## [Exercise brief]
Lines in the listing below that hold "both" are the ones to copy.

## [Material provided]
━━━━━━━━━━

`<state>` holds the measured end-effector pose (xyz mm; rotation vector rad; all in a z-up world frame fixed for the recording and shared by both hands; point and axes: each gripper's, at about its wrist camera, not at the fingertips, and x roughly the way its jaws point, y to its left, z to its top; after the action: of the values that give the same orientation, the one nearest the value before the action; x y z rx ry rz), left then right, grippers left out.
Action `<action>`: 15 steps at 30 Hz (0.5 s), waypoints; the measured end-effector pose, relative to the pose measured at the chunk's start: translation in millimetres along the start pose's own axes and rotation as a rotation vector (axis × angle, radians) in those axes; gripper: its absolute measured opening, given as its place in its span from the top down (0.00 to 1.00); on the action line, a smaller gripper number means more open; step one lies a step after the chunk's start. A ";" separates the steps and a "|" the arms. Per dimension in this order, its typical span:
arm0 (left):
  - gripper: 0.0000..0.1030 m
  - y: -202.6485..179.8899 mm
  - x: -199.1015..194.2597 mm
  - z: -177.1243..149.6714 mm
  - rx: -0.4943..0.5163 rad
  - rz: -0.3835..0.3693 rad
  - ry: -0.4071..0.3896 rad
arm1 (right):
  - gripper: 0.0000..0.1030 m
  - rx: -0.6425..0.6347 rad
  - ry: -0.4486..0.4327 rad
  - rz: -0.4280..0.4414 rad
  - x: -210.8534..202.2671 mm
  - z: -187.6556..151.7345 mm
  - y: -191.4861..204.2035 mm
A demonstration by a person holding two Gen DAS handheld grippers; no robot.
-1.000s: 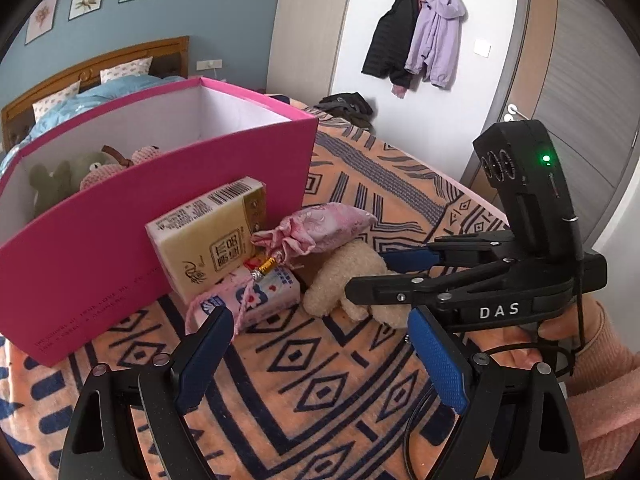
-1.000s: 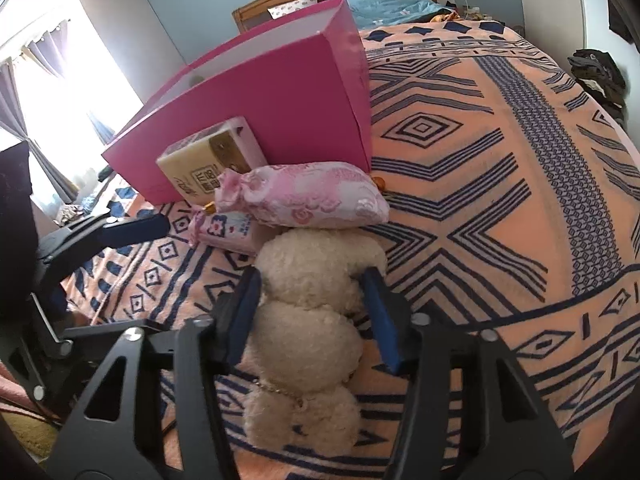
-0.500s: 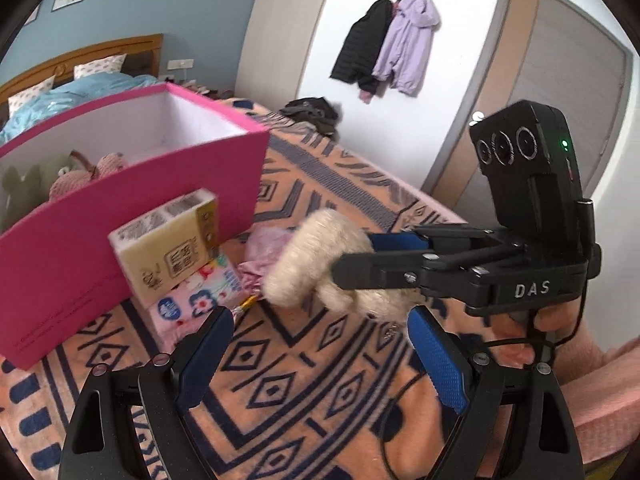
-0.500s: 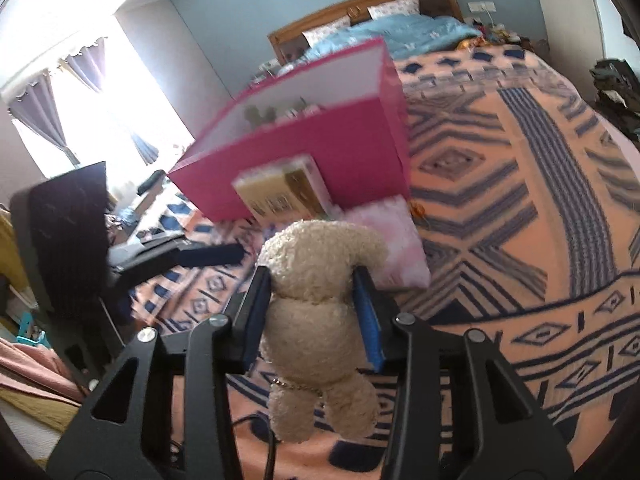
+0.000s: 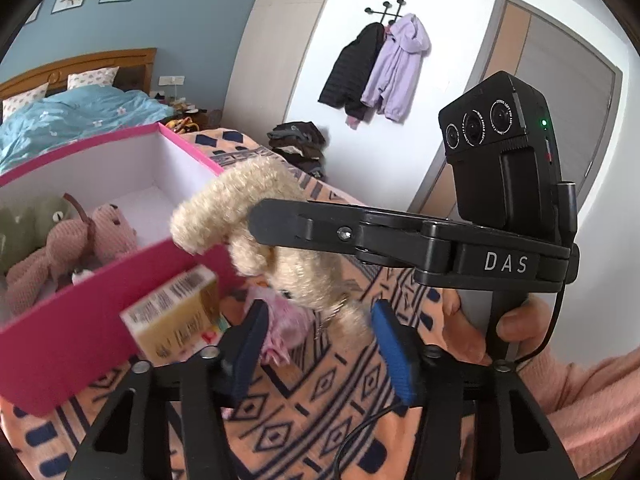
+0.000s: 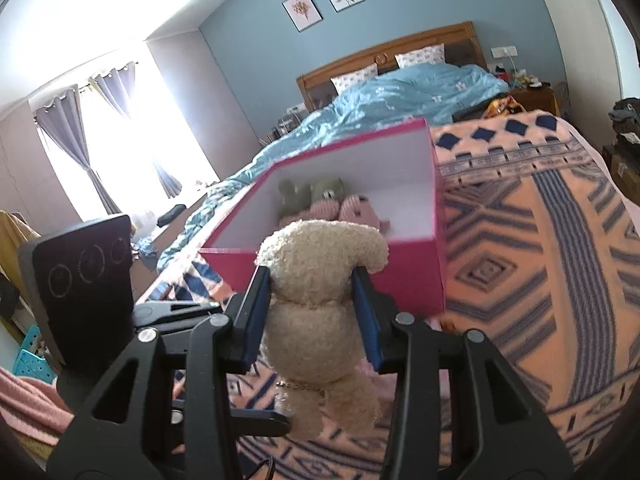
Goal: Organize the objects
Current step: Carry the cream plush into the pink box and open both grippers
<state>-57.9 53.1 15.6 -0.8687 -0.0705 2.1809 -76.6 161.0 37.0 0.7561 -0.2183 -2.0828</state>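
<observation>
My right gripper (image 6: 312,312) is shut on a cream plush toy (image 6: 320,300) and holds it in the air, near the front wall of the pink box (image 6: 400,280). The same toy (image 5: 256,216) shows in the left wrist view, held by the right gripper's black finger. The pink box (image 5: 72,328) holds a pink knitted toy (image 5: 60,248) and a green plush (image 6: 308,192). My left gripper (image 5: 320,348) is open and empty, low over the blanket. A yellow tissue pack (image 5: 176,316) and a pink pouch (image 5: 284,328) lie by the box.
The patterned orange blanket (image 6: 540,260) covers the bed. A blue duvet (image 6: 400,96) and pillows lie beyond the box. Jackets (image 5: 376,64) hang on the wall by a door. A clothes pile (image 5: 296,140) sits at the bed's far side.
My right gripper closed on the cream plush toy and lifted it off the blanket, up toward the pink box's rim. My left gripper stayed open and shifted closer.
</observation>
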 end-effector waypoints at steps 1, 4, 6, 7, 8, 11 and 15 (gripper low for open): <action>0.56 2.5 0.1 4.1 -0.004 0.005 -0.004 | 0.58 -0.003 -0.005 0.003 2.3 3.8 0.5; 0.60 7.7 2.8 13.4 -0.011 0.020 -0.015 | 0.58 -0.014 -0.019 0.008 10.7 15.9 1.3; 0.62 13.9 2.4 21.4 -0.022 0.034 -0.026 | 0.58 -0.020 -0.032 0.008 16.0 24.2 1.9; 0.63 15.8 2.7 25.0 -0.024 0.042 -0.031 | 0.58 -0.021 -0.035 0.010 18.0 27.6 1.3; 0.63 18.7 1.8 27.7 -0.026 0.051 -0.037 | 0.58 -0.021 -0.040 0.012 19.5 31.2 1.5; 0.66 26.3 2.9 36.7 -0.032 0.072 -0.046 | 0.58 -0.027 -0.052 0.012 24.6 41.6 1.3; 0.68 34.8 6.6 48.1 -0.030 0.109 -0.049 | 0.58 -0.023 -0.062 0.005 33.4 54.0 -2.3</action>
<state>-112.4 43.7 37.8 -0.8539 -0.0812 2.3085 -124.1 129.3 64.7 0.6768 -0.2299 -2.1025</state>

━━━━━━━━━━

## [Exercise answer]
`<state>` holds the measured end-effector pose (xyz mm; rotation vector rad; all in a z-up world frame fixed for the recording and shared by both hands; point and axes: each gripper's, at about its wrist camera, not at the fingertips, and x roughly the way its jaws point, y to its left, z to its top; after the action: of the values that give the same orientation, the one nearest the value before the action; x y z rx ry rz), left then right, grippers left out.
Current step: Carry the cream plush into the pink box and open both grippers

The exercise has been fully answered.